The lender will provide loans of up to £2m per household and will offer two, three and five-year fixed rate mortgages with a maximum loan-to-value (LTV) ratio of 80 per cent.
The bank will lend to contract workers, the self-employed and those with complex incomes or those who have experienced a credit blip.
The bank has initially agreed an exclusive distribution partnership with Mortgage Advice Bureau, with a roll-out of mortgages to other intermediaries set to take place after the initial launch period.
Its mortgages division will be headed by Esther Morley, who joined the Solihull-headquartered bank 12 months ago and has more than 20 years’ experience in the mortgage and banking sector.
After its flotation on the London Stock Exchange’s Main Market in October 2016, the bank was valued at £427.5m, with profit after tax for the first half of 2016 totalling £129.1m.
Ms Morley, managing director at Secure Trust Bank Mortgages, said: “We will stand out from others in the market by providing an exemplary service with smart operating systems that will be fine-tuned to respond faster and make everybody’s life much easier.
“The team will be committed to offering bespoke services with a personal touch, and this will move us one step closer to becoming Britain’s best bank.”

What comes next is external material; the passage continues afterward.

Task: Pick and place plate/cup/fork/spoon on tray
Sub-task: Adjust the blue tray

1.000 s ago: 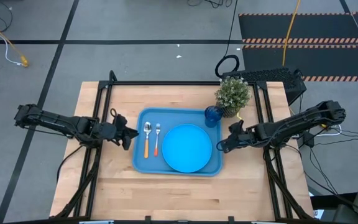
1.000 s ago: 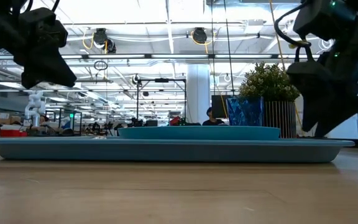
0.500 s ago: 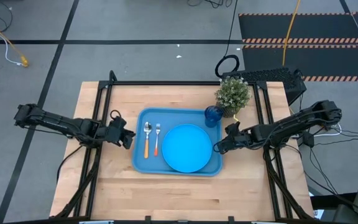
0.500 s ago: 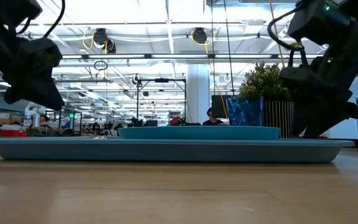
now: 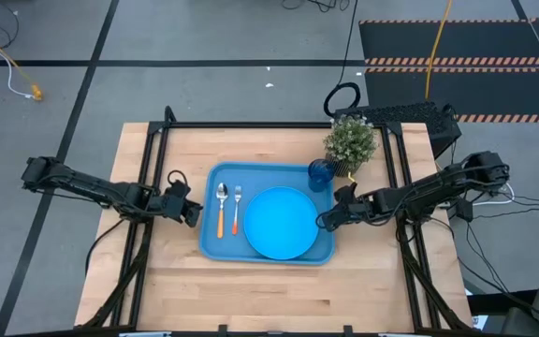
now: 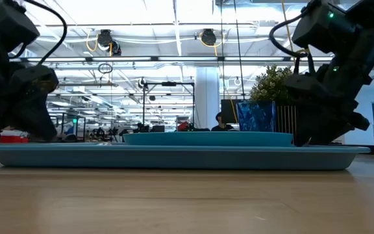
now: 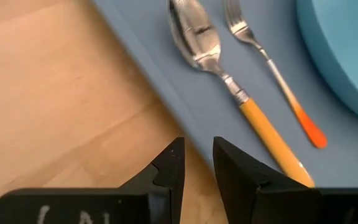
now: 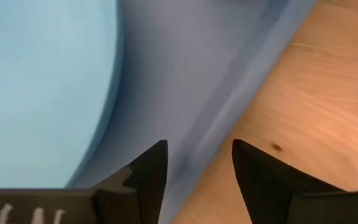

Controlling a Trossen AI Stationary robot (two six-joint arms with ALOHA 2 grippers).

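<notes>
Mostly, the level view is hiding what is lying flat: the tray [image 6: 174, 156] is showing only as a long blue edge, the plate [image 6: 206, 138] as a thin strip above it, and the spoon and fork cannot be made out there at all. From above, the tray [image 5: 210, 239] is sitting in the middle of the frame on the wooden surface [image 5: 279, 290], with the spoon [image 5: 221, 208] and fork [image 5: 236, 208] lying side by side at its left, the plate [image 5: 283, 222] to their right, and the cup [image 5: 320, 173] at the tray's upper right corner, beside a potted plant [image 5: 350, 142].

The left arm is reaching in from the left, its pincer [image 5: 193, 213] slightly parted and empty, just beside the tray's left rim. The right arm is stretching in from the right, its pincer [image 5: 327, 221] open, gripping nothing, hanging over the tray's right rim.
</notes>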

Matthew Fleming-Duffy, director of Bournemouth-based Cherry Finance, said: “It is to be welcomed – competition is a good thing – but is it really needed?

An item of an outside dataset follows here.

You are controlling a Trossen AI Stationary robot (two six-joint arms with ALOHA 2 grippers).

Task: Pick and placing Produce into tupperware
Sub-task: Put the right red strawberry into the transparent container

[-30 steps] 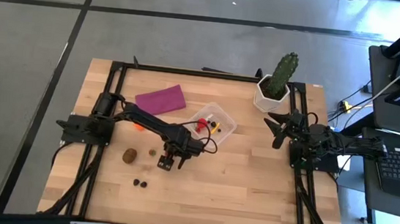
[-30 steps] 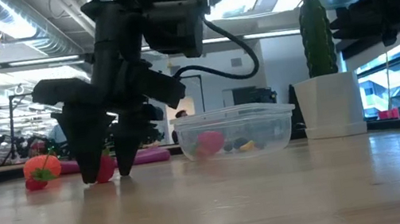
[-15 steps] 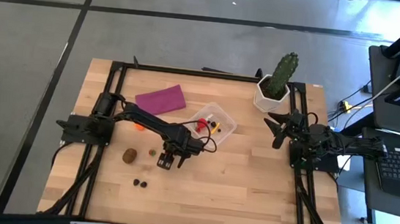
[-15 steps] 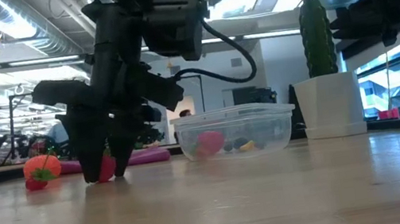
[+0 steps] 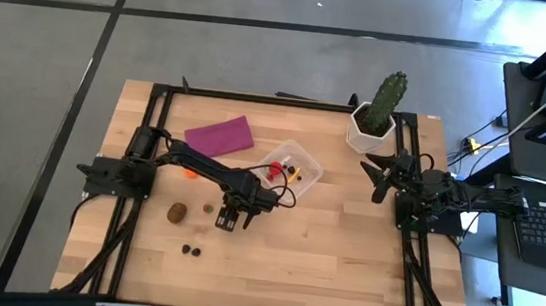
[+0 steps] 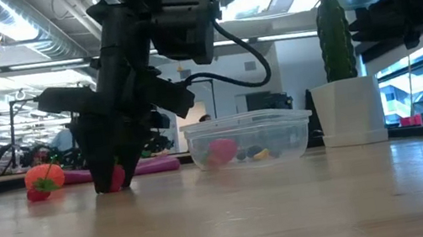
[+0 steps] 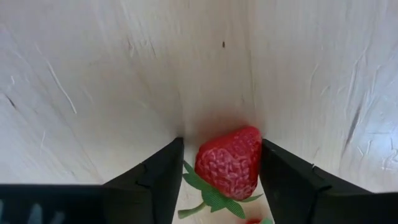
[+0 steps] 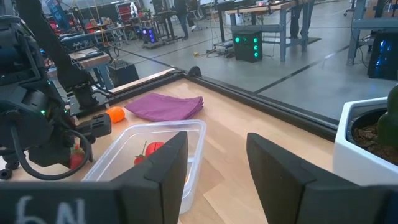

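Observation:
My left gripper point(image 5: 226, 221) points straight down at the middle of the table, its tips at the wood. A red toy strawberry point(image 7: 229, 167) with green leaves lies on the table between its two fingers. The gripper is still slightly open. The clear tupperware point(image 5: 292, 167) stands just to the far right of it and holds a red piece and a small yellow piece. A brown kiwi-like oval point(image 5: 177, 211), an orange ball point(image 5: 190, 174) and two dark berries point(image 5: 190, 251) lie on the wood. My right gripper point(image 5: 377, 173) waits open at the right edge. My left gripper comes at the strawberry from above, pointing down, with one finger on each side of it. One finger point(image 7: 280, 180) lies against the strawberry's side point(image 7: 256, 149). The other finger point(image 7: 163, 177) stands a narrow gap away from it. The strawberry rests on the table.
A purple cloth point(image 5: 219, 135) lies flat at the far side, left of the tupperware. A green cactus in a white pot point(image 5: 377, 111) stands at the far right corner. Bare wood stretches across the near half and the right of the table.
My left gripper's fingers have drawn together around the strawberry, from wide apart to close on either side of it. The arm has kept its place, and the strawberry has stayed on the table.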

“The housing issue we have got relates to affordability, which is an issue of the supply of new-build property, and the mortgage market is now pretty competitive.
“For the consumer there are fantastic deals to be had. There are lots of more quirky options for people who are not necessarily served so well by high street banks, and the lending criteria can be pretty flexible.
“Do we want to see more risky cases being chased by some lenders? No we do not – we don’t want another credit crunch. The biggest problem comes with supply and demand.”